Not if you are a non-Muslim whose ancestors were from what is now Bangladesh 

I don’t give it much thought because I didn’t have to earn it. Maybe its value was overt to my parents because they were born in the age of empire;

i.e. were safe from Muslims. That changed.  

it was in colonial India itself that they and their contemporaries converted subjecthood to a powerful sense of citizenship of an India that had been and was to come.

Unless they were killed for being of the wrong religion.  

I respect Indians who have earned, and for various reasons were compelled to earn, their citizenship abroad. For me, my constant return journeys to India

only a deracinated Indian would speak of 'return journeys' rather than 'trips abroad'.  

and my resumption of life here is like a replay (undertaken hundreds of times by now) of the moment of my birth.

I don't get this. He was born in India and remained there till he went to College in England. Then he returned but took frequent trips abroad. This is true of lots of Indians who work in Software or Finance or the Merchant Marine. Amit isn't really very special at all. His 'vantage point' is of no intrinsic interest because he writes badly, sings badly and teaches worthless shite. 
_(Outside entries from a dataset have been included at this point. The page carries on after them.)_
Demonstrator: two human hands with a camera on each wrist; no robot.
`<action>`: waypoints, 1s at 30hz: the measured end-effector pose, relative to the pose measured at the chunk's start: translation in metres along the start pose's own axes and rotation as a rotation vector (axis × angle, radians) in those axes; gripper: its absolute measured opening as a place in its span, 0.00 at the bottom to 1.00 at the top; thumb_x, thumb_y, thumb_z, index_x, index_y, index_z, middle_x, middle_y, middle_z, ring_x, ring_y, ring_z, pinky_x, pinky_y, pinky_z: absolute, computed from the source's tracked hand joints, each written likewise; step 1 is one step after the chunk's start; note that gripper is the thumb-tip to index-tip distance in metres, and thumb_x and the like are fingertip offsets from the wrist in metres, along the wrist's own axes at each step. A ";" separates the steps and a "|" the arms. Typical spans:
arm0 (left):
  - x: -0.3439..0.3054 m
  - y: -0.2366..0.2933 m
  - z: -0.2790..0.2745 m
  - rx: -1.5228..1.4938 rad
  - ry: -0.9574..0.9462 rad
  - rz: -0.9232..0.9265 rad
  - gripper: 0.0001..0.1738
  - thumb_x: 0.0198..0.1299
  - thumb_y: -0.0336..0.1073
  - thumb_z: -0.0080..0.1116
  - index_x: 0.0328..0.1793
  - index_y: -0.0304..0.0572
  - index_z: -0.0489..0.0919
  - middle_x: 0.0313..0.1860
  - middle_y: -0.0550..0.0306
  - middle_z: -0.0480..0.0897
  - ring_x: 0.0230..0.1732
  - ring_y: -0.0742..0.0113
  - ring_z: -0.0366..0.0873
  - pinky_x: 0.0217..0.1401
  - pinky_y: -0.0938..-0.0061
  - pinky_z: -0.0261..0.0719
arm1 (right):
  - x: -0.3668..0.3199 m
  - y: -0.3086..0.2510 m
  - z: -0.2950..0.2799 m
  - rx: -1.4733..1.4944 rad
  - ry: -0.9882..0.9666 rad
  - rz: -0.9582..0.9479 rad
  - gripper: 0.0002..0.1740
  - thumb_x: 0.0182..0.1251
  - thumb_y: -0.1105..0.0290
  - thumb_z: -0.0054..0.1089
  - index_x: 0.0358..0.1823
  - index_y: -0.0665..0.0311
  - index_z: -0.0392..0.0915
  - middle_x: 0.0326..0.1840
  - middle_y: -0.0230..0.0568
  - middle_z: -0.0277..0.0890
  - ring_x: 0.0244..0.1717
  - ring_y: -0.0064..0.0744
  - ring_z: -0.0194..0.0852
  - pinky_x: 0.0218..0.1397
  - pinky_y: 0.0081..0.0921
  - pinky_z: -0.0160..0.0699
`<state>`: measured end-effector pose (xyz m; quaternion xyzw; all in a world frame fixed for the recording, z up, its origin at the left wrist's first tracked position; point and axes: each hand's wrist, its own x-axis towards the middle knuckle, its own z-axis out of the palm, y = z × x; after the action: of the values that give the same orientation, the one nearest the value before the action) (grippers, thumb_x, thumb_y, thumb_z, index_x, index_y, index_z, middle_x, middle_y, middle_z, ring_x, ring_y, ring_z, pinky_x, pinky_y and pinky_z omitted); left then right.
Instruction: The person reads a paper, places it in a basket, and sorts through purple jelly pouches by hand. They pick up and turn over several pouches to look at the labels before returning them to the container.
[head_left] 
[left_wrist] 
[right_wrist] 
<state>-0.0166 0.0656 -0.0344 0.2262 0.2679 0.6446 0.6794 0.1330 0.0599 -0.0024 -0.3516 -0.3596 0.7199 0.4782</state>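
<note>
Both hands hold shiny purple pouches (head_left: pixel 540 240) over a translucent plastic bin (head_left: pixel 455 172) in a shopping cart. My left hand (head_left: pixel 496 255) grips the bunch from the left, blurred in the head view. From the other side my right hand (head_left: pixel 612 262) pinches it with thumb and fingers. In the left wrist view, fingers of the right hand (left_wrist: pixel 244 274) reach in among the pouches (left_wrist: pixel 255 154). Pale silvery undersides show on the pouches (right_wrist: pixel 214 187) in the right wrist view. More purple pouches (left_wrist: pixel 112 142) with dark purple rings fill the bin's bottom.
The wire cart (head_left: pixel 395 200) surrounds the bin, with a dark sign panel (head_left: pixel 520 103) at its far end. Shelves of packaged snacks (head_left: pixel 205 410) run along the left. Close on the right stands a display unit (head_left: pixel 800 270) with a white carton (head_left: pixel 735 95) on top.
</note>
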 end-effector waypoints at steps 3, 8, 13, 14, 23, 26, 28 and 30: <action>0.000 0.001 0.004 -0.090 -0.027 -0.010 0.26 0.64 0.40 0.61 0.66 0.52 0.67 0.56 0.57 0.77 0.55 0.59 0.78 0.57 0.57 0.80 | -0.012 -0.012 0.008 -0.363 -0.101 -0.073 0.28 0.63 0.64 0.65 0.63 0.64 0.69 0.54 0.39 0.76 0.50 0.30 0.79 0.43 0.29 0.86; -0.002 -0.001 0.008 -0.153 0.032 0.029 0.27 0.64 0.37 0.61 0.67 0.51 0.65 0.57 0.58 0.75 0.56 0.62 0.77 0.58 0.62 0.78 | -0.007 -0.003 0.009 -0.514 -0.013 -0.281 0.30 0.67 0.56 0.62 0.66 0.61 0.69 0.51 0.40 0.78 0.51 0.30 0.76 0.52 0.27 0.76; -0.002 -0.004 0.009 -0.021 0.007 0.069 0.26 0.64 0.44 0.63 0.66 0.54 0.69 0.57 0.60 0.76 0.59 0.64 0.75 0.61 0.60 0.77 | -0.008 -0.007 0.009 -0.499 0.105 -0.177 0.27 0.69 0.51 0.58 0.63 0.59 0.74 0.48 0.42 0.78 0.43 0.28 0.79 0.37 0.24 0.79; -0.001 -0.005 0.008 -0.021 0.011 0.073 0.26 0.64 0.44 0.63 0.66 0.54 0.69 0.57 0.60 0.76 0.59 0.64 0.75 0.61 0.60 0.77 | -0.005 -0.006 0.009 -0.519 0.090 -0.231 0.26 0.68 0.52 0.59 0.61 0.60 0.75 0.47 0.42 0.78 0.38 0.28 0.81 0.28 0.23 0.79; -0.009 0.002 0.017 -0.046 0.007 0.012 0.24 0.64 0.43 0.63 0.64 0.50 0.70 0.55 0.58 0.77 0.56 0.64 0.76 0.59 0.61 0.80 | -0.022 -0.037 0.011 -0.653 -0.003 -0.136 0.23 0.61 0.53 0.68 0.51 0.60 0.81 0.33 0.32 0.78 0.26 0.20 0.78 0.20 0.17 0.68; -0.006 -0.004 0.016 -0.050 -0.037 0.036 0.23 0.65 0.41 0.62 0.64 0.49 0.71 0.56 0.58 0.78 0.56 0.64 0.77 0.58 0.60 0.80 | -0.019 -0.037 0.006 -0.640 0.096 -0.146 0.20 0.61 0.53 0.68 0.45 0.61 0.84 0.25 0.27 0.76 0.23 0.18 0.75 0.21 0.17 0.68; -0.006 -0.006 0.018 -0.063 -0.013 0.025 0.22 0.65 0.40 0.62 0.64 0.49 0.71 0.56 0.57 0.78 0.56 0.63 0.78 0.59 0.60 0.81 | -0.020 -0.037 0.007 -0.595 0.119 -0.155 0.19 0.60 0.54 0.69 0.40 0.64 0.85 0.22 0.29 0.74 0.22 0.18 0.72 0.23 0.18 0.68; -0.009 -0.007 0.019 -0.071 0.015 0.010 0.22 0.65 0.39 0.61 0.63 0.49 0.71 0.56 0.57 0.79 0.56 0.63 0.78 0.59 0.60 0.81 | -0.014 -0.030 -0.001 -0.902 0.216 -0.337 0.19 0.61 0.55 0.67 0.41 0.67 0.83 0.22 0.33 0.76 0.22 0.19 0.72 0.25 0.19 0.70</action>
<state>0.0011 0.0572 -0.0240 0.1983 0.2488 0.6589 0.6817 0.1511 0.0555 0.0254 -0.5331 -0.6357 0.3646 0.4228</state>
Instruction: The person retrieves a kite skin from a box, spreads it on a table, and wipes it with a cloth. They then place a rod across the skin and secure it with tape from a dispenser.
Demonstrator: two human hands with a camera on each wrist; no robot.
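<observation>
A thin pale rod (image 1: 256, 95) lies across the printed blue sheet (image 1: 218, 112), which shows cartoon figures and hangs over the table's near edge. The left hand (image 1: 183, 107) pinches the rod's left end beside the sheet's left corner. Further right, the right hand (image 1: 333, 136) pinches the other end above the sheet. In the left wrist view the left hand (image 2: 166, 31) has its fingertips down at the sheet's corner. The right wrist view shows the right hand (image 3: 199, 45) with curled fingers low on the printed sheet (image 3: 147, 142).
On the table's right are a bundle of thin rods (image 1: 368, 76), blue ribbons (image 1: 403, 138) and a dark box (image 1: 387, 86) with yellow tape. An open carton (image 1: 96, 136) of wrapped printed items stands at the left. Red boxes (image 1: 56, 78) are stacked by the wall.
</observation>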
Borges said 'India is larger than the world'. Amit's ego is larger than even Borges's India. But that is because he has no inkling of, or interest in, what India has signified through the ages to the rest of the world.  

In a sense, I had no choice in the matter; yet, as with the poet of ‘Suchetana’, it was desire that made me return.

In which case, Amit had a choice.  Jibanananda's poem 'Suchetana' was written after 'Direct Action Day' when Hindus killed more Muslims though the latter had started the violence, thus assuring that Calcutta would remain Indian. The poet says that he and his compatriots would work hard to rebuild their City and their Country. It would take centuries, but the work would be done. Sadly, Bengalis thought that writing poems was itself some type of productive work. It wasn't. Still, thanks to demographic replacement, Calcutta may accede to Bangladesh and begin to prosper. Fewer poems will be written but material prosperity may rise.